La Cour de cassation rappelle, dans un arrêt en date du 19 mars 2014, que l'employeur, coupable de n'avoir pas souscrit d'assurance groupe pour garantir certains risques auxquels sont exposés ses salariés, en l'occurrence le risque invalidité, peut être condamné à des dommages et intérêts d'un montant équivalent à l'avantage perdu (I). Dans cette même affaire, la Cour interprète strictement l'accord de branche applicable et la condition d'ancienneté dans l'entreprise, de manière à permettre à un salarié, dont le contrat de travail se trouvait suspendu depuis de longs mois au moment de son placement en invalidité, de réclamer réparation du préjudice que lui a causé le défaut de souscription (II).
Résumé.

Doit être condamné au versement de dommages et intérêts l'employeur qui n'a pas souscrit un contrat d'assurance groupe prévue par la convention collective, dès lors que la salariée remplissait, à la date de son placement en invalidité deuxième catégorie, les conditions posées par l'accord pour bénéficier de la rente invalidité prévue par l'accord.

Commentaire

I - L'employeur condamné pour avoir négligé d'adhérer à une assurance groupe obligatoire garantissant le risque invalidité

Cadre juridique. La généralisation "d'une couverture collective à adhésion obligatoire en matière de remboursements complémentaires de frais occasionnés par une maladie, une maternité ou un accident", prévue par la loi de sécurisation de l'emploi du 14 juin 2013, doit permettre à tous les salariés de bénéficier effectivement de garanties complémentaires dans le cadre professionnel (1), alors que de nombreuses branches ne sont pas actuellement couvertes. Cette obligation pèsera désormais sur l'employeur, en l'absence de dispositions applicables dans la branche, qui devra mettre en oeuvre ces garanties de manière unilatérale avant le 1er janvier 2016 (CSS, nouvel art. L. 911-7 N° Lexbase : L0435IXE).
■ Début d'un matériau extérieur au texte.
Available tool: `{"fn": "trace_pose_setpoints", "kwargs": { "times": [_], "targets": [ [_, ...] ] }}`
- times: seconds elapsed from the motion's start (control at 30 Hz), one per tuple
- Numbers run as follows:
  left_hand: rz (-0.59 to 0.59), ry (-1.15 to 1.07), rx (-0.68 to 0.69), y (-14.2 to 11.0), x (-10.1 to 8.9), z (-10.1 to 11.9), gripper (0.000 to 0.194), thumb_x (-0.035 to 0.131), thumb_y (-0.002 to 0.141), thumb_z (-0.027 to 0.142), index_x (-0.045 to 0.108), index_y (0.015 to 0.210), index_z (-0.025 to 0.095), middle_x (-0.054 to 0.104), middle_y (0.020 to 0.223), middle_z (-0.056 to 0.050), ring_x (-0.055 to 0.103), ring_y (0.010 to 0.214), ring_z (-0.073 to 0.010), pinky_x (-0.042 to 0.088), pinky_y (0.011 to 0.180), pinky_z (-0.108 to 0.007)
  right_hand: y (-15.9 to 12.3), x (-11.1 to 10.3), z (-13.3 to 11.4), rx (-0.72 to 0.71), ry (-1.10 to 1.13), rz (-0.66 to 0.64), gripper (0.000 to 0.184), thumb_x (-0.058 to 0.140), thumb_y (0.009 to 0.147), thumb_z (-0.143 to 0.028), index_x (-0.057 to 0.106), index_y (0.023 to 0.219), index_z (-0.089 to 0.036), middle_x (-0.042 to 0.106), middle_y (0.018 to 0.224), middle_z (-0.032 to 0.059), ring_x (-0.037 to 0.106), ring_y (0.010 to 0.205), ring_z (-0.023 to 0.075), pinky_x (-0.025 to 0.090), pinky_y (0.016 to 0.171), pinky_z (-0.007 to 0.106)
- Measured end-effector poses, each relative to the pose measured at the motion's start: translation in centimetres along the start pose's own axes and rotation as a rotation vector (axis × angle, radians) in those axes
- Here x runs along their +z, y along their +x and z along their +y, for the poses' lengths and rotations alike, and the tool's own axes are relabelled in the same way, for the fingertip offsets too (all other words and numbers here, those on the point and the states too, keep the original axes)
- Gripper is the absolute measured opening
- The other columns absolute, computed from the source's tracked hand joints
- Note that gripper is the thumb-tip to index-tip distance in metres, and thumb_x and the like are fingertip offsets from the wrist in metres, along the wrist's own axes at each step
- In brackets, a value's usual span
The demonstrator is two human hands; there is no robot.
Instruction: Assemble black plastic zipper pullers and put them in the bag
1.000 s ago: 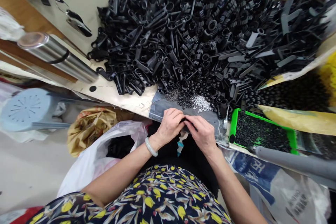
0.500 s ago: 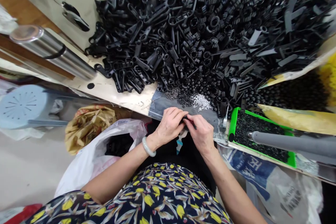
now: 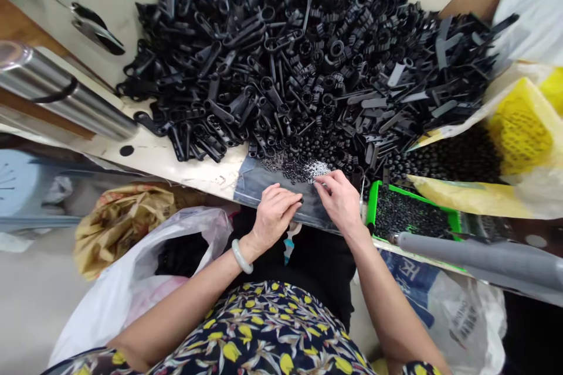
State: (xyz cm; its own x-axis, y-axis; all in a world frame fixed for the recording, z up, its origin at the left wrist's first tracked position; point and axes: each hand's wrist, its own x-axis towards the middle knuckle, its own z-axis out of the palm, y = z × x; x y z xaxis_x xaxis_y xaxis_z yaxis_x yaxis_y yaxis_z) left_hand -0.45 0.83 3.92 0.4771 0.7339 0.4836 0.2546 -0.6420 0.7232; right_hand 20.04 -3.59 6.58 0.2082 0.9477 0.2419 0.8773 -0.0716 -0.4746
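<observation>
My left hand is closed on a small black plastic part, which shows only at the fingertips; the rest of it is hidden. My right hand has its thumb and fingers pinched at the near edge of a small heap of silver metal pins. Whether a pin sits between those fingertips is too small to make out. Under both hands lies a dark grey cloth at the table's front edge. Beside the pins are tiny black pieces and a patch of small springs.
A large pile of black plastic parts covers the table behind my hands. To the right stand a green tray of small black bits and a grey cylindrical bar. A steel flask is at left; a white bag hangs below.
My hands have come apart. The right one has moved from the black part to the silver pins, while the left keeps the part. The whole view has shifted a little.
</observation>
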Motion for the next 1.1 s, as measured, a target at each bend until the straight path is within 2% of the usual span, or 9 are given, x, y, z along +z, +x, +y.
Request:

Cette obligation risque de multiplier les contentieux lorsque les entreprises ne se seront pas mises en conformité avec leurs nouvelles obligations, ce qui renforce l'intérêt de la présente décision.

Etat du contentieux civil. Le non-respect par l'employeur de ses obligations en lien avec la souscription d'un contrat d'assurance groupe est susceptible de produire deux types d'effets, selon la nature des fautes commises.

L'examen de la jurisprudence montre que les différends les plus fréquents naissent d'un manquement à l'obligation d'information qui pèse sur le souscripteur (loi n° 89-1009 du 31 décembre 1989, renforçant les garanties offertes aux personnes assurées contre certains risques, art. 12 N° Lexbase : L5011E4D), qu'il s'agisse de l'information initiale sur l'étendue des garanties (2) ou des modifications apportées aux garanties initiales (3). Lorsque l'employeur a ainsi omis de remettre aux salariés bénéficiaires la notice d'information détaillant leurs prestations (4), la jurisprudence considère que cette faute leur a fait perdre une chance de souscrire d'autres garanties plus favorables dont l'importance sera souverainement évaluée par les juges du fond (5). On observera que certaines décisions ont pu indemniser intégralement le préjudice "résultant [...] de l'absence d'une garantie dont elle croyait légitimement bénéficier" (6).

Un contentieux moins fréquent concerne des employeurs qui ont purement et simplement négligé d'affilier leurs salariés. Dans cette hypothèse, le juge sera intransigeant et considère que le préjudice correspond à la valeur des garanties perdues par la faute de l'employeur, sans qu'il soit question ici de réduire la réparation par l'application de la théorie de la perte de chance (7).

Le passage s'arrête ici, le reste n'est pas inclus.